Una conversación que hoy llega a Iberoamérica

El alcance de Artes para la Paz hoy también hace parte de una conversación más amplia sobre el papel de la educación artística y cultural en la transformación social. Esta semana, Bogotá fue sede del Congreso Iberoamericano de Educación y Formación Artística y Cultural – Artes para la Paz 2026, un encuentro que reunió a 19 delegaciones de Iberoamérica para avanzar en acuerdos y políticas públicas relacionadas con el acceso al arte y la cultura.

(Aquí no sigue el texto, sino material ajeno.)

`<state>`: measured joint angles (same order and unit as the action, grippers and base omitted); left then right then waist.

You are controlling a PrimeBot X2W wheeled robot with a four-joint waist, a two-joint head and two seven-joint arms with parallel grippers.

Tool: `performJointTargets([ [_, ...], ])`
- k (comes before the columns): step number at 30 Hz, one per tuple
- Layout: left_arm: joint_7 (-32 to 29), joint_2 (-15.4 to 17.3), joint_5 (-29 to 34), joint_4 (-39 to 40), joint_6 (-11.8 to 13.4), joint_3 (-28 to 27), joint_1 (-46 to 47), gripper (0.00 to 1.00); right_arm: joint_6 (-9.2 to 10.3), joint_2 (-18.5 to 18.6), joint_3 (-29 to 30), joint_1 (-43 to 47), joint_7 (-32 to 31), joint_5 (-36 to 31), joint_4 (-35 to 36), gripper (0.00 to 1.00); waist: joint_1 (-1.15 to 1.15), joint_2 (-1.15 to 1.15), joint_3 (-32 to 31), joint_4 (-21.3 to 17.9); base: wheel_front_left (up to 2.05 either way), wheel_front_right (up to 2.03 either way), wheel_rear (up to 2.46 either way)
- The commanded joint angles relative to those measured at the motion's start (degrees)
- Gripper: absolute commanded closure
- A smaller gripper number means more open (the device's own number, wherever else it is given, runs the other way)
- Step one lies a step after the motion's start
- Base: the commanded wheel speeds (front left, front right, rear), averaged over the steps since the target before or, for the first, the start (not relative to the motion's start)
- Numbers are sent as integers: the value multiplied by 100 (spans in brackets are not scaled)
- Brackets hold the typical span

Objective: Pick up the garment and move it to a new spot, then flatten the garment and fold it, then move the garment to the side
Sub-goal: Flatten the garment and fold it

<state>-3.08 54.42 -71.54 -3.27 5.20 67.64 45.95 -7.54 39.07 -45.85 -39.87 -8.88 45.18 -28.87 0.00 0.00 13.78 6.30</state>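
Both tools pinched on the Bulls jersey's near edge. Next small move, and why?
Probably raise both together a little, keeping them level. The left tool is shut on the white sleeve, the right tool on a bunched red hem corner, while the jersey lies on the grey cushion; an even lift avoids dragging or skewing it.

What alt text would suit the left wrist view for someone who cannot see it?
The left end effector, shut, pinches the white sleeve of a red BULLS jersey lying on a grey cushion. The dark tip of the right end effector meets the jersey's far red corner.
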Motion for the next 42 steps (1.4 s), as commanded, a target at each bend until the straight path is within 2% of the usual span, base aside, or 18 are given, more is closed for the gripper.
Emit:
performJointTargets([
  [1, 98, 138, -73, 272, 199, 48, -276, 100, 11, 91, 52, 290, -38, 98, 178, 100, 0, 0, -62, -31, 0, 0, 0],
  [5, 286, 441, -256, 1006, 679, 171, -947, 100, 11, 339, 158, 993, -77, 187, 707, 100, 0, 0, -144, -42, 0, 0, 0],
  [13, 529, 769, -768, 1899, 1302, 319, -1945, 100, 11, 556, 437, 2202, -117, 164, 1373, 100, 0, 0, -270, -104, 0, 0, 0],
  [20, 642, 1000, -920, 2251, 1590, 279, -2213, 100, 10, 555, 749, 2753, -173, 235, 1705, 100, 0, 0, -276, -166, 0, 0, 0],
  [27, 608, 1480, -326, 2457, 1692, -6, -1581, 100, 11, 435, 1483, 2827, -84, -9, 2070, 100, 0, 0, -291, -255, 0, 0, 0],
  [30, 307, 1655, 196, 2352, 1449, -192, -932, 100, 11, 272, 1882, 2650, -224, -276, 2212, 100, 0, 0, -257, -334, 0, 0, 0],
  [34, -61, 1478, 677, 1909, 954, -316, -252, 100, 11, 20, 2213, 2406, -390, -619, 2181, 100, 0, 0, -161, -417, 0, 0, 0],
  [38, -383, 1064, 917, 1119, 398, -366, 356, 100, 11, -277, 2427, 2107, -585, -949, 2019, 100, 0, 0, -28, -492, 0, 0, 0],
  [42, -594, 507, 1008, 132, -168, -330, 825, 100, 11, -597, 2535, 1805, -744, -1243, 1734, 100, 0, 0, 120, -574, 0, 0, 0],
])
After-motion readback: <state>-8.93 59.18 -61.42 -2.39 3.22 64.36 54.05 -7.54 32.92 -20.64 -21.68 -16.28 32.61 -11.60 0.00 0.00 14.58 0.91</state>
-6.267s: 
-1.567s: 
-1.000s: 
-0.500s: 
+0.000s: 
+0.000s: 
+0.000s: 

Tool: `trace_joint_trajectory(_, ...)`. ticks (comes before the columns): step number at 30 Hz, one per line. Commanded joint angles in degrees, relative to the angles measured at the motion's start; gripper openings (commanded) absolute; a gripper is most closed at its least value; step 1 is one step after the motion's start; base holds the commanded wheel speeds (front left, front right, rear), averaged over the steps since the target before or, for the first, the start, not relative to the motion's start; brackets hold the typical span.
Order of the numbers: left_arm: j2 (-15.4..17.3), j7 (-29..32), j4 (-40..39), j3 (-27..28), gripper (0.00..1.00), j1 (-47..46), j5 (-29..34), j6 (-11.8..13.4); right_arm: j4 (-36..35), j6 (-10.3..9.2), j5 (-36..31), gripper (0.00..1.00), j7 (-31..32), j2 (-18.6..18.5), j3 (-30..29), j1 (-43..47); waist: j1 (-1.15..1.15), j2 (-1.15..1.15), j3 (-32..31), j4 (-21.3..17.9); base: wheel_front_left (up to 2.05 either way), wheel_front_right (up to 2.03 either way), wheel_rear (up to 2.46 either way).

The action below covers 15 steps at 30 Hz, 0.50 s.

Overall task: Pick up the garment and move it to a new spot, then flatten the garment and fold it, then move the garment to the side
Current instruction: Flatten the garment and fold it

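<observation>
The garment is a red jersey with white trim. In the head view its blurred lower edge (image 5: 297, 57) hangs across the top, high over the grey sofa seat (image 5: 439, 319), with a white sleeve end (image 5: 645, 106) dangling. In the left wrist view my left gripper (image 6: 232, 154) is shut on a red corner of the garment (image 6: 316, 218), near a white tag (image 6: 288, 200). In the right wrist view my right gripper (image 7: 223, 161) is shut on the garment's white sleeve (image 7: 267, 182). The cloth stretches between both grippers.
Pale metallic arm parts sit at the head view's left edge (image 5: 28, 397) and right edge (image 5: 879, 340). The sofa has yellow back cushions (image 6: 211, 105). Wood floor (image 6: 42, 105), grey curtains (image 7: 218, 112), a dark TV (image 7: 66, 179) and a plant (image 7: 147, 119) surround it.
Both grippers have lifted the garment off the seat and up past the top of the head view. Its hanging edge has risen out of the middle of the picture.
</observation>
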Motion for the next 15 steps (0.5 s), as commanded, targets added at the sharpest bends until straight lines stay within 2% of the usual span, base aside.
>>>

Durante el evento, gobiernos, organizaciones y expertos coincidieron en la necesidad de fortalecer la educación artística como un derecho y como una herramienta para promover el desarrollo humano, la cohesión social y la construcción de paz en los territorios.

Esa visión conecta con lo que hoy ocurre en distintos municipios de Santander, donde cientos de estudiantes están descubriendo nuevas capacidades a través del arte. Algunos encuentran confianza para hablar frente a una cámara; otros comienzan a imaginar futuros relacionados con el cine, la música o la creación artística.

Y aunque cada historia es diferente, todas parecen coincidir en algo: cuando el arte llega a los territorios, también llegan nuevas oportunidades para transformar vidas.